= Faith in Hinduism =

Sanskrit term, meaning faith; used in Hinduism

Śraddhā (श्रद्धा, /sa/) is a Sanskrit term conventionally translated into English as "faith," though scholars of Indian religions have long noted that the two terms are not fully equivalent. Indologist Minoru Hara's philological study of the term traced its semantic range across Vedic and classical Sanskrit literature, observing that śraddhā denotes something closer to trustful confidence directed toward ritual efficacy and sacred authority. Its meaning varies across textual and philosophical contexts. A common understanding is that śraddhā refers to the firm conviction that a given practice leads to spiritual perfection, and is therefore the correct course of action to follow.

The term figures importantly in the literature, teachings, and discourse of Hinduism, Jainism, and Buddhism. Sri Aurobindo describes śraddhā as "the soul's belief in the Divine's existence, wisdom, power, love, and grace". Without diacritical marks, it is usually written as shraddha.

Within Hinduism, having faith means one maintains trust in god, scriptures, dharma, and the path of liberation (moksha). The Brihadranyaka Upanishad (3.9.21) states that "the resting ground of faith is the heart", emphasising that to have faith is to follow ones heart and intuition.

Within Hinduism, a key understanding of faith is maintaining trust in the scriptures. Hindus believe that it is not possible to understand or experience god directly with human senses, and so god's presence is inferred through descriptions in the scriptures.

An example of this can be seen in Brihadaranyak Upanishad 3.8.9:

O Gargi, the sun and moon are held in their positions; under the mighty rule of this Immutable; O Gargi, heaven and earth maintain their positions; under the mighty rule of this immutable.

The teacher Ammachi describes it as the "constant alertness arising from Love", and when choosing a single word to translate it into English, has used "awareness". Other writers have also described the concept with emphasis on the intersection of faith and mindfulness, and it has been translated in this vein with words such as "diligence".

One of the key pillars which supports faith in Hinduism is bhakti. Bhakti means intense and devotional love towards god, and together with faith, supports the path towards moksha, the ultimate goal of life within the Hindu belief system.

== Etymology ==
Śraddhā derives from Sanskrit roots which combines śrat (heart, or that which is true) with dhā (to place or hold), suggesting that trust is grounded in the heart. Śraddhā has a range of related meanings rather than a single fixed translation. Depending on the context, it has been translated not just as "faith" but also as "longing," "desire" or "high regard." For example, in the context of charity giving, it is closely linked to "anasūyā", meaning giving without resentment or envy towards the recipient.
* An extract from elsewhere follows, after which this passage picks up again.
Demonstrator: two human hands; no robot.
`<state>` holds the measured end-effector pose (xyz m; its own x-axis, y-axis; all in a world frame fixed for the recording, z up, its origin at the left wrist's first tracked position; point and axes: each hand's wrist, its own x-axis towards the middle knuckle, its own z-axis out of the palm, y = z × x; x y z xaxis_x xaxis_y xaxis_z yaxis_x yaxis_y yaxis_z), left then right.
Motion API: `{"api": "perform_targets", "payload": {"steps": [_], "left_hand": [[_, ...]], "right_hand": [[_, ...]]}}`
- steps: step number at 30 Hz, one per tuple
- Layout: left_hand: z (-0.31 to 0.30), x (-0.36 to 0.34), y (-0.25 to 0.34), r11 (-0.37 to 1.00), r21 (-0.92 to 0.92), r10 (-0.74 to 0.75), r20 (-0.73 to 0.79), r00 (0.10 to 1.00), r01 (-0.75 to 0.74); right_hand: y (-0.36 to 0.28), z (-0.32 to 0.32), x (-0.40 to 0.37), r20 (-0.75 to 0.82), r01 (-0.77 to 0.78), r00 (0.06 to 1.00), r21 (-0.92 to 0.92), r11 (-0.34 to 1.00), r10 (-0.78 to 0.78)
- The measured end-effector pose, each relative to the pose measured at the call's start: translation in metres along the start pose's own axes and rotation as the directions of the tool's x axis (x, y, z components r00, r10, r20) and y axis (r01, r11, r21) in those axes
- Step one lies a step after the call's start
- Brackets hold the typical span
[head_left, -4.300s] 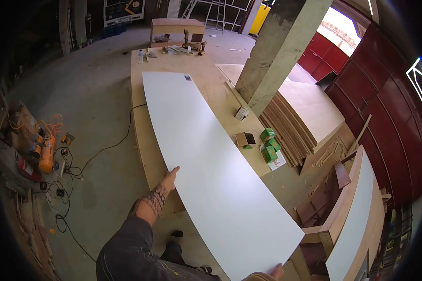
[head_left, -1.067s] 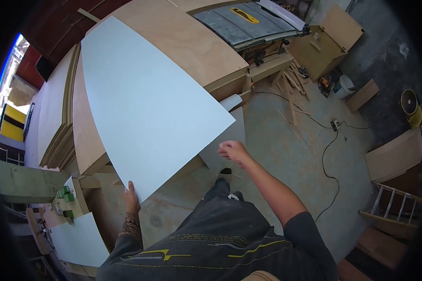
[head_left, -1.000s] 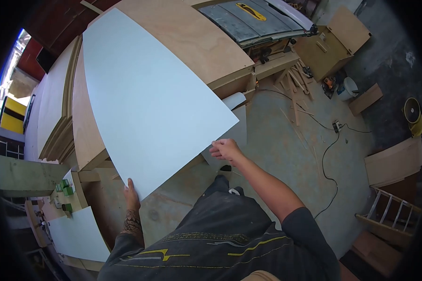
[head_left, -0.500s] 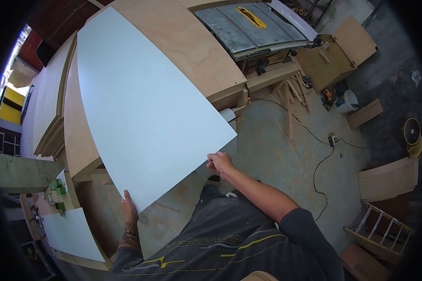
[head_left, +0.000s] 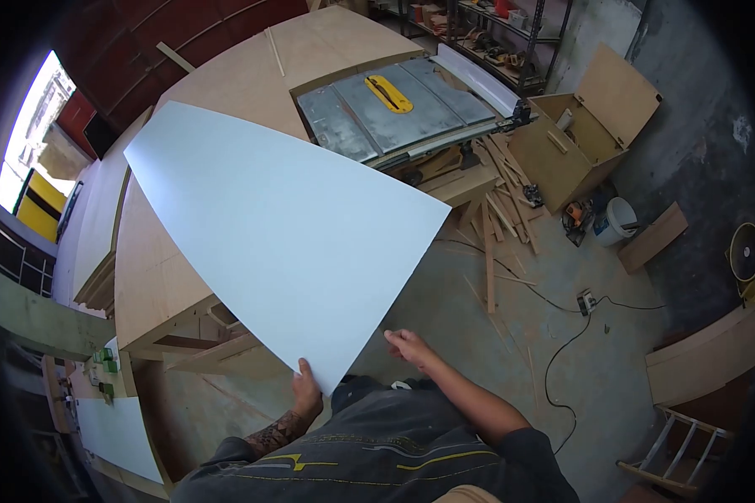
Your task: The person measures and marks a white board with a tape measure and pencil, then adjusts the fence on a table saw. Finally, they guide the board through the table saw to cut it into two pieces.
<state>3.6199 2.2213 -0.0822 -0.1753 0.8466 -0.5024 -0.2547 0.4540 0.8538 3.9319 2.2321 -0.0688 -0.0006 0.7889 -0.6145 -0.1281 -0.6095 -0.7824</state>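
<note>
A large white panel (head_left: 285, 226) slants across the plywood-topped workbench (head_left: 226, 75), its near end jutting out towards my body. My left hand (head_left: 307, 392) grips the panel at its near left corner, thumb on the white face and the other fingers hidden beneath. Just off the panel's right-hand edge is my right hand (head_left: 408, 347), its fingers curled closed, with a small gap between it and the edge. Nothing shows in that hand.
Beyond the panel stands a table saw (head_left: 361, 113) with a yellow insert. Wood offcuts (head_left: 503, 210) and a black cable (head_left: 554, 369) lie on the floor at right, near an open wooden box (head_left: 562, 147) and a white bucket (head_left: 617, 220). A ladder (head_left: 679, 448) lies lower right.
The panel has turned, its near end swinging right and its far end dropping nearer. My left hand moved right with it. My right hand has come off the edge and sits lower.
</note>
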Motion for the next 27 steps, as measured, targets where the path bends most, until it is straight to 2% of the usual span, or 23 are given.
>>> {"api": "perform_targets", "payload": {"steps": [2, 4, 5, 6, 7, 8, 9, 10, 11, 13, 15, 16, 17, 18, 20, 21, 22, 24, 26, 27], "left_hand": [[0.075, -0.016, 0.001, 0.985, 0.058, -0.169, 0.177, 0.970, 0.161], [0.138, -0.024, 0.006, 0.930, 0.306, -0.310, 0.346, 0.885, 0.206], [0.168, -0.030, 0.007, 0.906, 0.343, -0.374, 0.370, 0.850, 0.250], [0.193, -0.032, 0.006, 0.878, 0.380, -0.436, 0.389, 0.811, 0.290], [0.210, -0.025, -0.001, 0.830, 0.436, -0.535, 0.445, 0.718, 0.348], [0.216, -0.017, -0.002, 0.830, 0.437, -0.532, 0.440, 0.723, 0.346], [0.228, -0.013, 0.007, 0.777, 0.563, -0.587, 0.484, 0.649, 0.282], [0.243, -0.011, 0.020, 0.714, 0.670, -0.643, 0.515, 0.567, 0.202], [0.253, -0.013, 0.051, 0.703, 0.660, -0.628, 0.401, 0.667, 0.265], [0.230, 0.021, 0.078, 0.821, 0.419, -0.505, 0.220, 0.834, 0.387], [0.204, 0.075, 0.101, 0.917, 0.251, -0.324, 0.009, 0.946, 0.311], [0.186, 0.109, 0.105, 0.948, 0.157, -0.276, -0.027, 0.961, 0.277], [0.186, 0.130, 0.118, 0.954, 0.047, -0.298, -0.011, 0.955, 0.298], [0.194, 0.142, 0.122, 0.951, 0.034, -0.307, -0.007, 0.952, 0.307], [0.211, 0.162, 0.124, 0.936, -0.182, -0.255, 0.234, 0.938, 0.300], [0.218, 0.174, 0.108, 0.909, -0.277, -0.239, 0.268, 0.933, 0.312], [0.222, 0.175, 0.097, 0.904, -0.288, -0.240, 0.270, 0.932, 0.316], [0.229, 0.174, 0.078, 0.960, -0.269, -0.032, 0.166, 0.986, 0.076], [0.240, 0.149, 0.088, 0.958, -0.273, -0.041, 0.168, 0.985, 0.086], [0.244, 0.144, 0.086, 0.955, -0.256, -0.092, 0.219, 0.971, 0.148]], "right_hand": [[-0.007, -0.021, -0.016, 0.122, -0.111, 0.986, -0.026, 0.993, 0.113], [0.026, -0.034, 0.010, -0.054, -0.018, 0.998, 0.036, 0.999, 0.020], [0.020, -0.040, 0.008, -0.115, 0.075, 0.992, 0.218, 0.973, -0.051], [0.005, -0.048, 0.000, -0.252, 0.170, 0.963, 0.290, 0.942, -0.096], [-0.001, -0.059, 0.004, -0.375, 0.226, 0.923, 0.340, 0.913, -0.089], [-0.005, -0.072, 0.007, -0.492, 0.286, 0.868, 0.382, 0.879, -0.068], [-0.013, -0.083, 0.004, -0.489, 0.287, 0.869, 0.384, 0.878, -0.070], [-0.025, -0.094, -0.006, -0.583, 0.277, 0.808, 0.246, 0.929, -0.086], [-0.036, -0.104, -0.011, -0.665, 0.246, 0.738, 0.104, 0.964, -0.117], [-0.038, -0.116, -0.012, -0.685, 0.274, 0.712, 0.067, 0.959, -0.156], [-0.040, -0.131, 0.003, -0.728, 0.315, 0.644, -0.027, 0.949, -0.235], [-0.048, -0.139, 0.007, -0.727, 0.313, 0.640, -0.047, 0.949, -0.247], [-0.054, -0.146, 0.008, -0.735, 0.296, 0.631, -0.067, 0.953, -0.248], [-0.058, -0.151, 0.010, -0.741, 0.286, 0.623, -0.083, 0.954, -0.252], [-0.065, -0.162, 0.014, -0.742, 0.254, 0.618, -0.126, 0.959, -0.261], [-0.067, -0.168, 0.016, -0.737, 0.233, 0.621, -0.151, 0.961, -0.267], [-0.066, -0.173, 0.020, -0.735, 0.231, 0.620, -0.164, 0.959, -0.275], [-0.065, -0.183, 0.030, -0.758, 0.157, 0.589, -0.232, 0.960, -0.279], [-0.067, -0.194, 0.031, -0.759, 0.159, 0.591, -0.224, 0.961, -0.275], [-0.070, -0.205, 0.030, -0.765, 0.165, 0.585, -0.212, 0.963, -0.269]]}}
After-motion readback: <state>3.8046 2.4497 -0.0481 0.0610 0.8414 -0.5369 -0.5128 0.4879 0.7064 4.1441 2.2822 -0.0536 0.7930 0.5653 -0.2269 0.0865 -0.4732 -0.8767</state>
== Śraddhā in the Bhagavad Gita ==
In Bhagavad Gita, the term śraddhã is mentioned 17 times across eight chapters, emphasizing its significance. in verse 3.31, Krishna tells Arjuna that those who faithfully adhere to his teachings, have śraddhã (faith or trust) in him and are not jealous, attain liberation from the bondage of karma. This contrasts śraddhã with asuya (envy or jealousy), indicating that when one has śraddhã, they do not find fault with or envy others. This suggests that spiritual practitioners should cultivate śraddhã and avoid jealousy, ultimately bridging the gap between self and others.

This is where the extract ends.